Mr Greening says that even if the cars are required to drive in formation in this country, as are motorbikes following a two-second separation rule, using 15,000 of them on Auckland's motorways to displace normal gas-guzzling cars at peak times would free up enough space to allow all traffic to flow freely.
Although he acknowledges the Tango will be a tight fit for its driver, who has an option of carrying a back-seat passenger, he says it is remarkably stable and encompassed by a roll cage tough enough to protect occupants from collisions with other vehicles to a combined speed of 322km/h.
He estimates the cost of building 15,000 cars at $435 million, but says that figure is nowhere near as scary as the $68 billion of spending on transport projects and operating costs deemed necessary to cope with up to a million more Aucklanders by 2041.

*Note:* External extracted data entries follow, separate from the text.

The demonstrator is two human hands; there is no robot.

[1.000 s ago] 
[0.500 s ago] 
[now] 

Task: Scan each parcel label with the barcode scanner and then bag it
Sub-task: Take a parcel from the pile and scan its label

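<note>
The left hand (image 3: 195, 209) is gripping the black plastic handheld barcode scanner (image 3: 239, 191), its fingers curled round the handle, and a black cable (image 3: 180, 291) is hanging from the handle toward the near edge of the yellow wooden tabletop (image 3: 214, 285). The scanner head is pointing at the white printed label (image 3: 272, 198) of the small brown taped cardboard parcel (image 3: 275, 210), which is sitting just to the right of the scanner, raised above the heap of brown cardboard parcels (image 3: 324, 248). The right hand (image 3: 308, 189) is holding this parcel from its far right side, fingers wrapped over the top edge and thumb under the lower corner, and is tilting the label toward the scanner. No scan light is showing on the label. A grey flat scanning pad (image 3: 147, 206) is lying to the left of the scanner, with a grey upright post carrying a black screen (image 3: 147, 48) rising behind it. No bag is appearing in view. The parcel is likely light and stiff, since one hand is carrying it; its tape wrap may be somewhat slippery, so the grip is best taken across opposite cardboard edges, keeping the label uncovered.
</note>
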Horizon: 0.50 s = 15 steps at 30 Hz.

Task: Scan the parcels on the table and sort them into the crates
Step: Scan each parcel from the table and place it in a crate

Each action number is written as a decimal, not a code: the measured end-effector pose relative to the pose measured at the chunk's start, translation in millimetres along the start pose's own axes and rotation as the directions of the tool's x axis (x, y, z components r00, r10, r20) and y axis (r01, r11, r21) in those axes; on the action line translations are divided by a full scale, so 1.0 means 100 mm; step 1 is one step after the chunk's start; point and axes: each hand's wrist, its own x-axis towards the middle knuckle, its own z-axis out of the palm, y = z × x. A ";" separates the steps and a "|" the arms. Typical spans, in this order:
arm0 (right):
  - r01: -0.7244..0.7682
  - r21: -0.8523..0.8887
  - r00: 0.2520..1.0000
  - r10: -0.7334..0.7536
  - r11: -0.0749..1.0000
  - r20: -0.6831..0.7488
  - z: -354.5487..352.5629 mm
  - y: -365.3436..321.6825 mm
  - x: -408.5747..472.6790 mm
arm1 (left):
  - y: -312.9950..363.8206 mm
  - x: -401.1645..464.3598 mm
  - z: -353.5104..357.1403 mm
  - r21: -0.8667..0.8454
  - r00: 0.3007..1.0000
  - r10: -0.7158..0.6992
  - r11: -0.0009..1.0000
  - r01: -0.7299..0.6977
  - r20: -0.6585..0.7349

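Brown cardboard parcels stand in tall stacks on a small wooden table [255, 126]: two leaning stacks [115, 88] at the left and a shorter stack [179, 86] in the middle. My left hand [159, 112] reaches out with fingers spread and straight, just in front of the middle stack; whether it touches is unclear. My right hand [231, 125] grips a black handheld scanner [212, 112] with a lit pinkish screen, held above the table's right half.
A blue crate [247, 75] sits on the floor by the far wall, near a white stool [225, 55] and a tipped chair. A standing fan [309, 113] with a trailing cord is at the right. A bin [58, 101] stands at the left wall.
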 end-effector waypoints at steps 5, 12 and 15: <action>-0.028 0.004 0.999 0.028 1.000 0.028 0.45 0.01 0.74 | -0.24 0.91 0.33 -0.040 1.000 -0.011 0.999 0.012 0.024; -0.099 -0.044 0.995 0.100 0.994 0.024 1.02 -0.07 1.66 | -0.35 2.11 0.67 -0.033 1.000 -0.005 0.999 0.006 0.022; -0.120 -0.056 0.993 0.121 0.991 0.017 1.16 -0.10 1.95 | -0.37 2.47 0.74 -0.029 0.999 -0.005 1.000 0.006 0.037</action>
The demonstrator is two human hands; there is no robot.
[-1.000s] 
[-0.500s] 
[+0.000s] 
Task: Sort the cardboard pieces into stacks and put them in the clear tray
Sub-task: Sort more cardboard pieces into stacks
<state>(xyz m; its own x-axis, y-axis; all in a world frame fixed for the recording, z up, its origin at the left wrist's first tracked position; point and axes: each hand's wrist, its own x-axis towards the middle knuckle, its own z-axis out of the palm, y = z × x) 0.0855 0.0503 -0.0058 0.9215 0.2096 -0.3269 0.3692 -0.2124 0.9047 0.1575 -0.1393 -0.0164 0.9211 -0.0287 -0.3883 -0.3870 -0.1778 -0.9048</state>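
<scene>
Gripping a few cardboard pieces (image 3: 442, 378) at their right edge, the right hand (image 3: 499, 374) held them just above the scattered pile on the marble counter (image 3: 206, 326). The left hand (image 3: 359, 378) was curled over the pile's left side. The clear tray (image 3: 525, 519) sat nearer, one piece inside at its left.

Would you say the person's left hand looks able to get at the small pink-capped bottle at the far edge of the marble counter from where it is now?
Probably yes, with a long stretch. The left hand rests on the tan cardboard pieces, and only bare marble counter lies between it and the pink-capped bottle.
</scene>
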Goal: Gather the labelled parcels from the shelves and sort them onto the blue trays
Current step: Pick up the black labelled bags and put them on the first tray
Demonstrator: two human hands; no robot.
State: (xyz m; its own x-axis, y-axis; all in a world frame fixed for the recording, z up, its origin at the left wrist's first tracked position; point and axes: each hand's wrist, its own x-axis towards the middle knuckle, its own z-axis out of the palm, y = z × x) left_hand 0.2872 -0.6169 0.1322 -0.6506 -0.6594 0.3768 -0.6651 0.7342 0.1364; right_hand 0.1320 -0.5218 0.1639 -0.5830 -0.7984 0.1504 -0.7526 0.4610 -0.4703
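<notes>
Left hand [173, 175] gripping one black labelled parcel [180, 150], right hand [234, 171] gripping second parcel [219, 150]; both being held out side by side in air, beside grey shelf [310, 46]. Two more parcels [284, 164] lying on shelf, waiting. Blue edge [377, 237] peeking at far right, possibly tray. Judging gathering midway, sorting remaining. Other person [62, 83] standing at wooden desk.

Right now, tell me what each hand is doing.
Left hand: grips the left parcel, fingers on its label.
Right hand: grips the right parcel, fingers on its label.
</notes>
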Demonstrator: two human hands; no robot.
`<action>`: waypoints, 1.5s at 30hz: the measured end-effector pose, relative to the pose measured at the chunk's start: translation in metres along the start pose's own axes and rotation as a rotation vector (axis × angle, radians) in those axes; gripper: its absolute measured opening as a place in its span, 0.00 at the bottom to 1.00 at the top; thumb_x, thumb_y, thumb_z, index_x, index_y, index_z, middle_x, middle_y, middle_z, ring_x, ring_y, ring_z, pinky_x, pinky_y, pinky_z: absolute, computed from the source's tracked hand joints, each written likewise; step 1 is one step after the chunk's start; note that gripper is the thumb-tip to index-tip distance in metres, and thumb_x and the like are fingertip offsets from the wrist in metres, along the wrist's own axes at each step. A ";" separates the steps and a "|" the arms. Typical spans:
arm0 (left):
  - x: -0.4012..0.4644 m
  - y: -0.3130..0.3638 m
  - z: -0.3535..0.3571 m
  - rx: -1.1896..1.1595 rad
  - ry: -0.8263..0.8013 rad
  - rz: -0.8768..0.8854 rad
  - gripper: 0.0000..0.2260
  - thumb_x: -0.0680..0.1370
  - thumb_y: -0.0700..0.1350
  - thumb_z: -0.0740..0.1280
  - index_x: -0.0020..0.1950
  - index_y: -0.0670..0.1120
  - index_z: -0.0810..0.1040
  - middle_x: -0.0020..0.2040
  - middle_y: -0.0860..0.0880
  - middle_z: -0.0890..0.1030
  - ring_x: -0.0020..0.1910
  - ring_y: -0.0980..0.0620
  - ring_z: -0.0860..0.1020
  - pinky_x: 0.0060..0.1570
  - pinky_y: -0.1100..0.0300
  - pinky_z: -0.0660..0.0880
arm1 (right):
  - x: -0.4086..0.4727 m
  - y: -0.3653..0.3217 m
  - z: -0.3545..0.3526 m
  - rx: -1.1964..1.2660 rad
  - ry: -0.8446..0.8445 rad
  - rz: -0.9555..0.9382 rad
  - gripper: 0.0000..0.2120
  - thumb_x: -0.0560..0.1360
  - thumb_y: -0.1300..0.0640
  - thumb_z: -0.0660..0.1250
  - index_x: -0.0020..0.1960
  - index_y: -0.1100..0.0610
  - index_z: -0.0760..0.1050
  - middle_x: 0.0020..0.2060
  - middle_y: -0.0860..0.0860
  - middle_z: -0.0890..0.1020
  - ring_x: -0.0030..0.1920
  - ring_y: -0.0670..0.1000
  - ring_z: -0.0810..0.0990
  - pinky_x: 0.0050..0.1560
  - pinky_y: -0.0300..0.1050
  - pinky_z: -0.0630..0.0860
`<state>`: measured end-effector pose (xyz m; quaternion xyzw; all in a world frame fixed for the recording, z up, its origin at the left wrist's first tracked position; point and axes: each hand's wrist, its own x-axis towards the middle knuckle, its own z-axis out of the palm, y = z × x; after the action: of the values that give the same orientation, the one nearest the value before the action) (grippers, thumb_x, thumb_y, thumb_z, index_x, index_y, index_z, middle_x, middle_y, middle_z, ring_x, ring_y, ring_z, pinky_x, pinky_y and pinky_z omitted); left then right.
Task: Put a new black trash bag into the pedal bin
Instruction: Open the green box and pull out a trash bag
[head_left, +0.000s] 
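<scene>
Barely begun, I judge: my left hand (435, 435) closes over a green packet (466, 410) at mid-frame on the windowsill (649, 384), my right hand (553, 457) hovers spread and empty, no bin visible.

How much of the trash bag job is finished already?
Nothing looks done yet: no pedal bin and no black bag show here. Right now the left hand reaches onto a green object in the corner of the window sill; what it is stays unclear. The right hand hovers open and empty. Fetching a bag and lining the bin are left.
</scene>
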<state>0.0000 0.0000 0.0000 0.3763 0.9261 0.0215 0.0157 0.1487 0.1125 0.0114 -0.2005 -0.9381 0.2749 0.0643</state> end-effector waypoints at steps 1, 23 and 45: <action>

"We're not saying [to the council and Government] we want you to give us a cheque for $435 million now, because that's what it will cost to build this amount of cars, but we want to do a year-long pilot with three to five vehicles to demonstrate to the public and see what type of reaction we would get."
Auckland Council infrastructure chairman Mike Lee is nervous about a funding pitch Mr Greening wants to make for council's 2014-15 annual plan, saying he should concentrate on getting private sector support.
"Good luck to him, but we have a substandard public transport system and we need to put all our efforts into getting that right before we go off on a tangent into bubble cars or whatever," Mr Lee said.
"If we had a top-notch public transport system and we had extra money to flash around, maybe you'd think about it. But we need to redouble our efforts into things like the City Rail Link, rail to the airport - electric bubble cars are not going to solve problems of mass transit around Auckland."